Each ChimeraResource defines an id which will be used by other components in the route to reference the resource, the corresponding class which is always "com.cefriel.util.ChimeraResourceBean" and the values for the properties of this class. These properties are the resource's url and serializationFormat. The url can either be a file (file://) url or a remote (http:// or https://) url. The serializationFormat is most often the extension of the resource.

Resources can then be used by Chimera components by using the "#bean:bean_id" syntax in the Apache Camel uris. For example:

<camel:to uri="graph://add?chimeraResource=#bean:triples"/>
  • Chimera RML component

    The Chimera RML component receives an Inputstream and applies supplied RML mappings.
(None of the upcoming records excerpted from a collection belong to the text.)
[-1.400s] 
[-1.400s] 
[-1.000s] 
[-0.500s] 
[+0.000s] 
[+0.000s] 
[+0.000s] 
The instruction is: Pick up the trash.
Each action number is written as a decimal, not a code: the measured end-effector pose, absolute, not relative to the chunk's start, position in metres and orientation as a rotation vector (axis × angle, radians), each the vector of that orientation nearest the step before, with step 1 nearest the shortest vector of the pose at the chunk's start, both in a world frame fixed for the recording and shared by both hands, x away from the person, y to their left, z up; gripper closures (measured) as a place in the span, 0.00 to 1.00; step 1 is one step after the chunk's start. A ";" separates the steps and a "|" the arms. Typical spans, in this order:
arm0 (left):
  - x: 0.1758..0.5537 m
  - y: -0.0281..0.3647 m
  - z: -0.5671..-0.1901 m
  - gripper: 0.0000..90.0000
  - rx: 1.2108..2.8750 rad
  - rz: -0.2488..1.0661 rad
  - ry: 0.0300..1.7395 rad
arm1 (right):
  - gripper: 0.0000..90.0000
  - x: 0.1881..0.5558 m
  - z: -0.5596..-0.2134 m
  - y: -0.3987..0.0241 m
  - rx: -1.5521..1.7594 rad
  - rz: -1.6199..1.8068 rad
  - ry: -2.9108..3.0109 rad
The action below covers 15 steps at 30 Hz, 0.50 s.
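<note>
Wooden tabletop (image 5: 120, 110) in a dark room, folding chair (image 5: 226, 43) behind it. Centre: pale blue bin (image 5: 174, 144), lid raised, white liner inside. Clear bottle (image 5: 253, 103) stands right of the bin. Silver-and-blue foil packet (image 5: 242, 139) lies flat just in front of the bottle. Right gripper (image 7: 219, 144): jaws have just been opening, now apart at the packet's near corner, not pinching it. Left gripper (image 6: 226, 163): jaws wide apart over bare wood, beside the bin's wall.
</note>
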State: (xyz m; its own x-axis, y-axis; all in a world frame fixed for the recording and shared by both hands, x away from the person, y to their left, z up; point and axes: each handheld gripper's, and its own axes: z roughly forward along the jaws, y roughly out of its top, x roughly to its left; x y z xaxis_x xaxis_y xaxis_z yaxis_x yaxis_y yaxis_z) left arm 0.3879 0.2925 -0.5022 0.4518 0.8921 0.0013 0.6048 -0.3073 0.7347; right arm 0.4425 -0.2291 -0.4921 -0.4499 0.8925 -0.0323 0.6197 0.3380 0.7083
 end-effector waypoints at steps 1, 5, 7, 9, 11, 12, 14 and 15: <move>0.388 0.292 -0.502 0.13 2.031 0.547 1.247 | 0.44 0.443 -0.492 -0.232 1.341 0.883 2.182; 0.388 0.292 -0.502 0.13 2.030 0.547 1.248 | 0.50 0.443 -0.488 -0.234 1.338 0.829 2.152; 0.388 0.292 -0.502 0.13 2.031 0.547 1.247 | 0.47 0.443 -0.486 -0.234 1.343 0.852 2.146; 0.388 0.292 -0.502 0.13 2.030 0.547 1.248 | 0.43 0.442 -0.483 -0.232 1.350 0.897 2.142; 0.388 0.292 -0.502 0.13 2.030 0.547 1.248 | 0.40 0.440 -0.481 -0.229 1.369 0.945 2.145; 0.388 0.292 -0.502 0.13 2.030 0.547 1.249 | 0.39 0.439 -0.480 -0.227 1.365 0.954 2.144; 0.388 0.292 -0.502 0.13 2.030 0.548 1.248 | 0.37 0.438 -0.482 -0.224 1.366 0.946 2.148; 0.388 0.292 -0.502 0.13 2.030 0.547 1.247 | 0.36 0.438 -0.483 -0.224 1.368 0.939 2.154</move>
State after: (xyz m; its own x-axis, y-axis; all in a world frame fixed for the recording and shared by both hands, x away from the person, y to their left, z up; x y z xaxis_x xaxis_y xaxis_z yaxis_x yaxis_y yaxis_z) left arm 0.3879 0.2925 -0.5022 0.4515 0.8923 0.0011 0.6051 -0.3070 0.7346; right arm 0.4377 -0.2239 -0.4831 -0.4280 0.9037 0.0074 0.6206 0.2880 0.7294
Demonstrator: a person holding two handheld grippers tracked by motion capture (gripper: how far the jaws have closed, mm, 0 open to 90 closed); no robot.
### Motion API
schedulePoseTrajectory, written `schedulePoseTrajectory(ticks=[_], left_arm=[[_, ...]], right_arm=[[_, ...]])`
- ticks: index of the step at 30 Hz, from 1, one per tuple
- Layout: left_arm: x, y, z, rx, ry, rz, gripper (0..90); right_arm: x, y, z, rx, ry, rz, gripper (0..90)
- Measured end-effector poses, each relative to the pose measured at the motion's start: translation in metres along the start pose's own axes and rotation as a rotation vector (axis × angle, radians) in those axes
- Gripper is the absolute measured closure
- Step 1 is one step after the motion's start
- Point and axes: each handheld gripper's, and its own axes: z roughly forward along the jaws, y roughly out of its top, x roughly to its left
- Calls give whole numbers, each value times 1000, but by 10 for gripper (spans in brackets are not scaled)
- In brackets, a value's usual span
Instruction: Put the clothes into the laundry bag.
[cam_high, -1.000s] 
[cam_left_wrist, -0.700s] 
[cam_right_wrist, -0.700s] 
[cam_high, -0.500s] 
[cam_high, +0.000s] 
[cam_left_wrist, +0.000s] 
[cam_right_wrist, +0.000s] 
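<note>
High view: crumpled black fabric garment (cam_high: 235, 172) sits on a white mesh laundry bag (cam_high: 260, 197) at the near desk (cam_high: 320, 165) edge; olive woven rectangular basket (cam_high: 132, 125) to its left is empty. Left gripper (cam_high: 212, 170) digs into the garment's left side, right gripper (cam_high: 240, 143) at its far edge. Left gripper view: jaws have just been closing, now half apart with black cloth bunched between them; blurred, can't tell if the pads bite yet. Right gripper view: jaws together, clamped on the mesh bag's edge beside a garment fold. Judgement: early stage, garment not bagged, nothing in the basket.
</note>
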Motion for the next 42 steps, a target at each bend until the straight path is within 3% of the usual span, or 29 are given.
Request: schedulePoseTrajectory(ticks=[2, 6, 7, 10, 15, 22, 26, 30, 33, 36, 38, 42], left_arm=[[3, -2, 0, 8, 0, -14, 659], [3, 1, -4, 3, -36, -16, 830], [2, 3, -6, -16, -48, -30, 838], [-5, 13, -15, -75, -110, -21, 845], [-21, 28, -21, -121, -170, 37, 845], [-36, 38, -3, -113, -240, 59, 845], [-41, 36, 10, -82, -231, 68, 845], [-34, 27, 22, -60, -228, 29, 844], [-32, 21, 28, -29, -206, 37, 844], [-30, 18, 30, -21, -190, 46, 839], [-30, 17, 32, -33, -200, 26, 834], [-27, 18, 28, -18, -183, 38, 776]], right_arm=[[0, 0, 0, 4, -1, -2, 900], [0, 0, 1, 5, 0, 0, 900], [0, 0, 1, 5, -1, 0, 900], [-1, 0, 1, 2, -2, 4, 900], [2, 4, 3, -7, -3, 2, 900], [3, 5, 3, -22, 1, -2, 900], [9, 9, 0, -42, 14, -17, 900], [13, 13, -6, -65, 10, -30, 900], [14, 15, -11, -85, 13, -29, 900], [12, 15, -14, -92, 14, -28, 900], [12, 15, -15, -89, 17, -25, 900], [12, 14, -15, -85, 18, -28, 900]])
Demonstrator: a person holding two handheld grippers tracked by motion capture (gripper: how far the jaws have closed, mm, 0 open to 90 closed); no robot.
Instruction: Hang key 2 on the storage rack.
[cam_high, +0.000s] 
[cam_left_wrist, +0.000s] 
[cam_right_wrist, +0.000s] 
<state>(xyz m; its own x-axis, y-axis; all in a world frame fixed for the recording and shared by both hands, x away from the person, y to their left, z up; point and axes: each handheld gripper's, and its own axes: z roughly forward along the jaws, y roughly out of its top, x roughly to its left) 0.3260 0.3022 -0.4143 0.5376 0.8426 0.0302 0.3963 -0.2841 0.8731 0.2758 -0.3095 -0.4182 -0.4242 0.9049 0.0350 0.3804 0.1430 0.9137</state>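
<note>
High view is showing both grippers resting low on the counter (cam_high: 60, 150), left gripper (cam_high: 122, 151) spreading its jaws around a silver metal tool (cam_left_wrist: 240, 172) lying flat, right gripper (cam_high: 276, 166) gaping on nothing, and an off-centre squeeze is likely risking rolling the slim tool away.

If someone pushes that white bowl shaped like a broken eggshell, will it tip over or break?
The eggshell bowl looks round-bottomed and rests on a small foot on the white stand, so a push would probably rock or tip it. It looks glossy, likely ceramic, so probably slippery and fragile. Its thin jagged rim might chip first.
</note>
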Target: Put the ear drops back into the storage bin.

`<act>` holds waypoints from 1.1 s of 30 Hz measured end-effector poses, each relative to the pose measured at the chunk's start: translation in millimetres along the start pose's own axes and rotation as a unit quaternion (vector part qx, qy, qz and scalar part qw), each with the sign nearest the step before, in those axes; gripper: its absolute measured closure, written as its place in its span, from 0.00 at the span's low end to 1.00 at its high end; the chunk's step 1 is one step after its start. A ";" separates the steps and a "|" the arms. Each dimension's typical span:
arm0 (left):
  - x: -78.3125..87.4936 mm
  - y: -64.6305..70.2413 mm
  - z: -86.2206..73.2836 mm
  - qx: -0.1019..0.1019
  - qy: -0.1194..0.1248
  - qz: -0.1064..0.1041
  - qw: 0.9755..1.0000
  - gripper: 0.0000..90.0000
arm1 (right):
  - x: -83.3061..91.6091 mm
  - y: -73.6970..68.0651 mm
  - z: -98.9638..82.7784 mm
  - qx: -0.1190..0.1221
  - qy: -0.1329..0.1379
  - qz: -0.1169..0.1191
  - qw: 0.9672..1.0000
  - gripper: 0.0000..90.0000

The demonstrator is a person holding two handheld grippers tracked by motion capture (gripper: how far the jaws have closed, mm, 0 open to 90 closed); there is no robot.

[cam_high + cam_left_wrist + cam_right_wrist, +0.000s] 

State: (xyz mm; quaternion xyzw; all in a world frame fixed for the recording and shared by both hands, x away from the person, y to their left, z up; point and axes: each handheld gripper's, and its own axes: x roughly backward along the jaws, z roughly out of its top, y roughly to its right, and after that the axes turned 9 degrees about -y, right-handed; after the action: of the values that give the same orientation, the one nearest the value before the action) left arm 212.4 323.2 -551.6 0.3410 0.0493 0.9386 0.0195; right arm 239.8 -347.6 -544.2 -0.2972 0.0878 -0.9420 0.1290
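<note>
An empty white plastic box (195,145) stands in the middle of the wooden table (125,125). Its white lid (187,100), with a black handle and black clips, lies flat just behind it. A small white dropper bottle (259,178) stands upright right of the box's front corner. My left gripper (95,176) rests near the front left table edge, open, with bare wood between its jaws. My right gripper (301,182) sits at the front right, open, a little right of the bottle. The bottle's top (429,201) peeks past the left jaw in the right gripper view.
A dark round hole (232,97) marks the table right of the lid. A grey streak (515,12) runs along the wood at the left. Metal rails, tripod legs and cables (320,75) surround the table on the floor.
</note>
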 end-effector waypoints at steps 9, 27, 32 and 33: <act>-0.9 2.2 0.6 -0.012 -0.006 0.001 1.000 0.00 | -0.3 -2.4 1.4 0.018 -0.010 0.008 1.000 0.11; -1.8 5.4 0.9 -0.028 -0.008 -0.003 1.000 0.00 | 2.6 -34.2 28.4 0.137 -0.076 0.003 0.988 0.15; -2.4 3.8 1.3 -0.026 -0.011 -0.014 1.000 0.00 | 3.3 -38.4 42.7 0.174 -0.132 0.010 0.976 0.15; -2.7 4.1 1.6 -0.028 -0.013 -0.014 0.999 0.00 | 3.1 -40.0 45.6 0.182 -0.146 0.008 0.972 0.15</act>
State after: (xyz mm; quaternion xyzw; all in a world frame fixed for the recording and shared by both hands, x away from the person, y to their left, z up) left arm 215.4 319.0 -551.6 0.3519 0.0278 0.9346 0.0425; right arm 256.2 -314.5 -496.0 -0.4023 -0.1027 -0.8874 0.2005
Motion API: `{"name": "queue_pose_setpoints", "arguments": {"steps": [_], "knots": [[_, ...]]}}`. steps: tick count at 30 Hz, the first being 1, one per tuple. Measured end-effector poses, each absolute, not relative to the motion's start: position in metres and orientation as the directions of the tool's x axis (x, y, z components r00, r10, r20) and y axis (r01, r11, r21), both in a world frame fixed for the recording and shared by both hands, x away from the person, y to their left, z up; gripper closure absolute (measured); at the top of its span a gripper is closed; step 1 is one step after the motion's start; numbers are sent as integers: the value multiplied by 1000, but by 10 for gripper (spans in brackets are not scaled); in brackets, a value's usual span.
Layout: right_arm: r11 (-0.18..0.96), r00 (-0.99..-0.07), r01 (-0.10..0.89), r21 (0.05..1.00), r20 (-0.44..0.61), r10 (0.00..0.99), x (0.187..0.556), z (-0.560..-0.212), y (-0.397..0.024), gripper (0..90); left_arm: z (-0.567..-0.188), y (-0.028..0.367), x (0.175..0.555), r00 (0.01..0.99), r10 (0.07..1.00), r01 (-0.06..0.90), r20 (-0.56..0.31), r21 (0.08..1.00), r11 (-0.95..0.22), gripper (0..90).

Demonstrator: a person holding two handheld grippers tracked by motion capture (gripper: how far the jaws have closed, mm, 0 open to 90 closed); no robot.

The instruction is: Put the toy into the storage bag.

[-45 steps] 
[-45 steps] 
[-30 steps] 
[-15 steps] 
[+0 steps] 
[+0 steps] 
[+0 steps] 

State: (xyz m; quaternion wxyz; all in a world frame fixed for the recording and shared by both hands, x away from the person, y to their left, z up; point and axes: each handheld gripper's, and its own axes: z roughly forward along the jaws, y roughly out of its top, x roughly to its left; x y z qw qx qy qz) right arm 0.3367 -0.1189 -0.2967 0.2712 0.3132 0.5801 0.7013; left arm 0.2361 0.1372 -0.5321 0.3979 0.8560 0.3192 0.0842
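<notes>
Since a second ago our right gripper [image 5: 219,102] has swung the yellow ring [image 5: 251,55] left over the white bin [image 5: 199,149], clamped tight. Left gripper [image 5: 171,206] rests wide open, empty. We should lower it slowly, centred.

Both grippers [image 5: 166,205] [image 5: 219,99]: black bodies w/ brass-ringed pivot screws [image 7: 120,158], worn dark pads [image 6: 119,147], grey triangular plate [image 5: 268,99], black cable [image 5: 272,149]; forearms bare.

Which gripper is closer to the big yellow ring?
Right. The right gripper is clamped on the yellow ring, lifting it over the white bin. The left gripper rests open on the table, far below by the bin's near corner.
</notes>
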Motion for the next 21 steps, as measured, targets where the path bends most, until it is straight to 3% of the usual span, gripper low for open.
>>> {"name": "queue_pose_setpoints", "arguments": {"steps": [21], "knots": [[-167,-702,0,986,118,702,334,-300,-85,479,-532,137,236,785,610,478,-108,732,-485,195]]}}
In this tutorial it is configured as follows:

     <camel:to uri="rml://?streamName=stops.txt&amp;mapping=#bean:rmlMappings&amp;baseIri=https://www.cefriel.com/data/&amp;baseIriPrefix=cef"/>

    Where the streamName option is the name of the inputStream file. Through the mappings parameter the RML mappings that are used in the mapping operation are specified, expressed as ChimeraResources. Finally, baseIri and baseIriPrefix are additional parameters that are set.

  • Chimera Graph component Dump operation

    The Chimera Graph component Dump operation takes a RDF graph as input and saves it to a user-specified file. It is configured as follows:

     <camel:to uri="graph://dump?filename=dump.ttl&amp;basePath=./home/outbox&amp;dumpFormat=turtle"/>
  • Chimera Graph component Inference operation

    The Chimera Graph component Inference operation applies the inference rules specified in one or more ontology files to the RDF graph received as input. The ontologies are passed to the component via the chimeraResources parameter.

    <camel:to uri="graph://inference?chimeraResource=#bean:ontologies"/>
  • Chimera Graph component Add operation

    The Chimera Graph component Add operation adds the triples from the files specified in the chimeraResources bean to the received RDF graph.

    <camel:to uri="graph://add?chimeraResource=#bean:triples"/>
  • Chimera Graph component Construct operation

    The Chimera Graph component Construct operation adds the triples obtained from the SPARQL construct queries specified in the chimeraResources bean to the received RDF graph.

    <camel:to uri="graph://construct?chimeraResource=#bean:queries"/>
  • Chimera Graph component Shacl operation

    The Chimera Graph component Shacl operation validates the received RDF graph using the SHACL shapes specified in the chimeraResources bean parameter.

    <camel:to uri="graph://shacl?chimeraResource=#bean:shaclShapes"/>
  • Mapping Template component

    The Mapping Template component is used to apply Apache VTL templates to the received input to obtained a desired output representation. It can be used both for lifting and lowering operations. In this tutorial, when used for the lifting operations the configuration is:

    <camel:to uri= "mapt://csv?template=#bean:liftingTemplate&amp;format=turtle"/>

    Where the csv parameter is used to specify the source input format, the template parameter accepts one VTL template specified by a Chimera Resource bean and the format parameter is used to specify the formatter that is applied to the result of the application of the template. Note that for lifting operations the target format is always RDF.

    When used to perform a lowering operation, the configuration is as follows:

     <camel:to uri= "mapt://rdf?template=#bean:loweringTemplate&amp;basePath=./home/outbox&amp;fileName=gtfs-stops.csv"/>

    The rdf parameter specifies that the source format is rdf. This is always the case for lowering operations. The used template is specified by the template parameter while the directory and filename where the result of the lowering operation will be saved are specified with respectively with the basePath and fileName parameters.

How to build and run

Using Docker

To run the chimera-tutorial, if you have Docker installed, you can simply run the image from DockerHub:

docker run -p 8888:8888 cefriel/chimera:tutorial

Run the desired route by using the tutorial.sh file which takes the name of the route as a paremeter (lift, liftConstruct, roundtrip, roundtripAdd, roundtripInference, roundtripTemplate).